Ser mulher é muito difícil por todas as questões que sofremos com a sociedade e o patriarcado, nos prendendo nos padrões estéticos e morais. Passei por muitas coisas que só mulheres passam, como abusos sexuais, e ser mulher nessa sociedade é enlouquecedor. Conviver com um abuso não tem explicação, e aguentei tudo sozinha. Eu acho que sou muito forte, poderia ter me matado, mas sou tão apaixonada pela vida, e é aí que a mulher e a artista se fundem, que a artista tira força e a mulher tira a paixão pela vida da artista. A gente se funde aí. E consigo traduzir essas duas coisas para o que produzo.

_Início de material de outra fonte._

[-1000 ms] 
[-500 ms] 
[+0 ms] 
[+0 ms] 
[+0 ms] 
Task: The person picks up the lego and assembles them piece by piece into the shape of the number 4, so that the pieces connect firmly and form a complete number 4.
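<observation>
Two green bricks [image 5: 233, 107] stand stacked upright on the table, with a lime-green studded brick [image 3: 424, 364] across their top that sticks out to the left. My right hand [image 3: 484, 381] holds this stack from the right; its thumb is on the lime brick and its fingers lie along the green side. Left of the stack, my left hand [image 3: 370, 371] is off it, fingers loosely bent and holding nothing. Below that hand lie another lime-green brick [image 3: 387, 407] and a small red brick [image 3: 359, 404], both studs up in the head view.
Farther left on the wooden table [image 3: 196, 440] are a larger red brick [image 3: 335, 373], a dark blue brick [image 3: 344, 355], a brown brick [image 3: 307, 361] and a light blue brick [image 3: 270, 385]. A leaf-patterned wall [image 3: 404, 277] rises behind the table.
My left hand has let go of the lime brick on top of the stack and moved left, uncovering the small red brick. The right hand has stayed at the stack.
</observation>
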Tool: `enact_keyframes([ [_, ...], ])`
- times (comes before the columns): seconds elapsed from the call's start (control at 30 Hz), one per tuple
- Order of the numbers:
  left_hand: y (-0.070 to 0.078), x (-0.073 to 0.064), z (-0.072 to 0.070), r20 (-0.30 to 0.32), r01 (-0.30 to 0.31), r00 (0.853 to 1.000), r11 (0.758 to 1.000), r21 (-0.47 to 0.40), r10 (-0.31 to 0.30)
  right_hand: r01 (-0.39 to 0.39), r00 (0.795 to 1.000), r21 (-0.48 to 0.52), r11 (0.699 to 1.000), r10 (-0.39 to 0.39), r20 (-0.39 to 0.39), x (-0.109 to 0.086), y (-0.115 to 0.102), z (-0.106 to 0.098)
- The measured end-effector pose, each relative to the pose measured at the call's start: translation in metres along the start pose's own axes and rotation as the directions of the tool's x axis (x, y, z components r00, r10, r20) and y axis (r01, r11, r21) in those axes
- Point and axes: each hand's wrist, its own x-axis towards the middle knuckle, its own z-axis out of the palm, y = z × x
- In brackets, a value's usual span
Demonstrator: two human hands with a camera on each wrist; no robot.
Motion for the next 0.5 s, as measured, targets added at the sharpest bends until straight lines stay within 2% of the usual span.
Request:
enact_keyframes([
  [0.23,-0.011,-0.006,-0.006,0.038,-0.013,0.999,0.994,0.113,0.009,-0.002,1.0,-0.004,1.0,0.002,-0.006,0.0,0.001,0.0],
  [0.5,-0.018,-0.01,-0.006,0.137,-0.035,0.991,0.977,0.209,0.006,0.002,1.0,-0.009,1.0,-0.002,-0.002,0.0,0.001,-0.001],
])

Somos cobradas por tudo e diminuídas por tudo, principalmente no mundo da arte. A mulher enfrenta uma hierarquia em todos os âmbitos da vida, mas especificamente na arte é assim. Quando falamos de artistas, quem pensamos primeiro? Nos homens que fizeram história. Contamos nos dedos os nomes das mulheres artistas. E, como mulher, tento quebrar esse padrão enquanto artista. Me colocar presente, me inserir, colocar minha presença, minha voz. Tenho alguns poemas sobre feminismo, mas estou buscando não tocar em assuntos literalmente políticos, para fazer as pessoas pensarem melhor. Estou caminhando de uma forma que ainda vou conseguir expor estupro de uma forma que as pessoas entendam, mas que não seja um gatilho para ninguém.

O que é vida?

Alanna – A vida é um paradoxo. A vida é boa e desgraçada ao mesmo tempo, porque é ditada por classes sociais, e isso é uma tristeza, pensar que pessoas incríveis não vão poder experienciar coisas boas por falta de dinheiro. Eu, por exemplo, não pude fazer meu mestrado na Alemanha, que passei, porque não tinha R$ 30 mil congelados na conta (risos). A vida é muito mais que dinheiro, mas muitas coisas são ditadas pelo dinheiro, e são muito grandiosas as pessoas que conseguem viver a vida com pouco dinheiro, porque é um desafio imenso. Passar a vida no sufoco é um inferno. A vida para além do dinheiro é o cheiro, o sorriso, o abraço, a verdade, a presença. A vida é nossa troca conosco mesmo, como ela se forma e passa para o outro. A vida é arte. O sofrimento tem que fazer parte da vida, porque não estamos evoluídos o suficiente para conviver sem dor. Tudo que vivi fez ser quem sou hoje, que demorei tanto tempo para reconhecer e me orgulhar. A vida é sobre experiências, e uma das coisas que me representa mais é a flor da vida, sobre ciclos e intersecções, e faz muito sentido para mim.

O que é o tempo?

Alanna – Ah, o tempo! O tempo é ontem, hoje, amanhã, tudo depende de onde nossa mente está. Porque temos ansiedade quando vivemos no passado, temos ansiedade quando vivemos no futuro, e esquecemos de estar no aqui e agora. O tempo é sobre consciência, e passa muito rápido e devagar ao mesmo tempo. Tenho vários poemas sobre tempo. Tempo é uma pira sem tamanho, porque dita as regras do jogo e da vida. Vivemos com a hora marcada no relógio, isso é exaustivo. O tempo é confuso e difícil de engolir, mas ao mesmo tempo muito prazeroso, porque a música é contada pelo tempo. Tudo tem seu lado bom e ruim. Mas o tempo é incrível! Eu não queria ser o que fui ontem, quero ser o que sou hoje e melhor, e só o tempo pode mudar. Quão rápido você vai? É tudo o tempo que determina. O tempo da vida te coloca em situações sociais diferentes. E não percebemos o tempo passando no corpo, até nos olharmos de forma mais profunda. Nosso corpo pulsa o tempo inteiro, e de repente, no meio tempo, a gente morre. E também acredito em diferentes tempos em outras dimensões. Acredito na teoria da relatividade, do Einstein. Isso é incrível, estou muito ansiosa para novas descobertas sobre tempo (risos).